Work to complete:
Go line by line through the listing below and copy those that hold "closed".

▼▼▼

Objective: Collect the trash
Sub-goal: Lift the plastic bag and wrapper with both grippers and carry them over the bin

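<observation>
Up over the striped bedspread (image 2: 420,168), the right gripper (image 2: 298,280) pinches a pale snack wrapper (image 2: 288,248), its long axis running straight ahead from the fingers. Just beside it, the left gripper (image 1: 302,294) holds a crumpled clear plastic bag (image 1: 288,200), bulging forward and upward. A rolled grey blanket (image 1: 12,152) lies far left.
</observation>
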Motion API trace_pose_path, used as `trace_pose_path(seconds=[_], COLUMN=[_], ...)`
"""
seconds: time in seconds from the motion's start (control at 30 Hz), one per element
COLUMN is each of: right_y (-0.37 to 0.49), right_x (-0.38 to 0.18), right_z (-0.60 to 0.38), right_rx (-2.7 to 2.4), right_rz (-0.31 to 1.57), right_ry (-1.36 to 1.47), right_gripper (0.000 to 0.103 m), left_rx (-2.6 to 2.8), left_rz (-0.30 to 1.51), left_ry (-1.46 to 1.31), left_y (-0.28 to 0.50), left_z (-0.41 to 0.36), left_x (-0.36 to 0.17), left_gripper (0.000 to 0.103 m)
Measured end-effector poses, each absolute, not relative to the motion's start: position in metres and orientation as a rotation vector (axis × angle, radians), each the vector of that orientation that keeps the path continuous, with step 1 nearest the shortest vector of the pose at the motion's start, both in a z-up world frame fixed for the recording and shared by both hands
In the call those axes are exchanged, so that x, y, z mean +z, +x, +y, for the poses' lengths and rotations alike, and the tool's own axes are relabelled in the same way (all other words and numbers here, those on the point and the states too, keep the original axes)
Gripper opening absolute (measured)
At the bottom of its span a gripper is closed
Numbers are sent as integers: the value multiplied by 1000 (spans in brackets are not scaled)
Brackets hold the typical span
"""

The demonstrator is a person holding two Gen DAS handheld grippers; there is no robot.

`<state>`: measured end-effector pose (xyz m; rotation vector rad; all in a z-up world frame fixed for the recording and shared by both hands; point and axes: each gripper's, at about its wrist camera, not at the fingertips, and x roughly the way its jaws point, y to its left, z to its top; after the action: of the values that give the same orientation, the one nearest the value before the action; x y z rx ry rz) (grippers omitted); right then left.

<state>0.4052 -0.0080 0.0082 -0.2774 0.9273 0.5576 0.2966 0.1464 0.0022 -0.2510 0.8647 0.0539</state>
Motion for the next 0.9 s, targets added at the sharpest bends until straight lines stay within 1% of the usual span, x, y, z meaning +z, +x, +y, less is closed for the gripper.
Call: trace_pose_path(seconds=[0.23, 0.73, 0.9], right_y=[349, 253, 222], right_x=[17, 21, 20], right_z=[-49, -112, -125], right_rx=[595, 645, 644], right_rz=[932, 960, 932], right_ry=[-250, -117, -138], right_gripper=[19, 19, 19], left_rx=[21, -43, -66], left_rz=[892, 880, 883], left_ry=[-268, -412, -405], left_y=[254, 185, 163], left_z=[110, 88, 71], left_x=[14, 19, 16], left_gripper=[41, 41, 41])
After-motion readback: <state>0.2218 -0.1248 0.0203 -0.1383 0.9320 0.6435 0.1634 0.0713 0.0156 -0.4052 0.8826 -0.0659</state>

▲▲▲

Written answer:
At the bottom of its span a gripper is closed
Motion for the next 0.9 s, targets added at the sharpest bends until straight lines stay within 1% of the usual span, x, y, z meaning +z, +x, +y, less is closed for the gripper.

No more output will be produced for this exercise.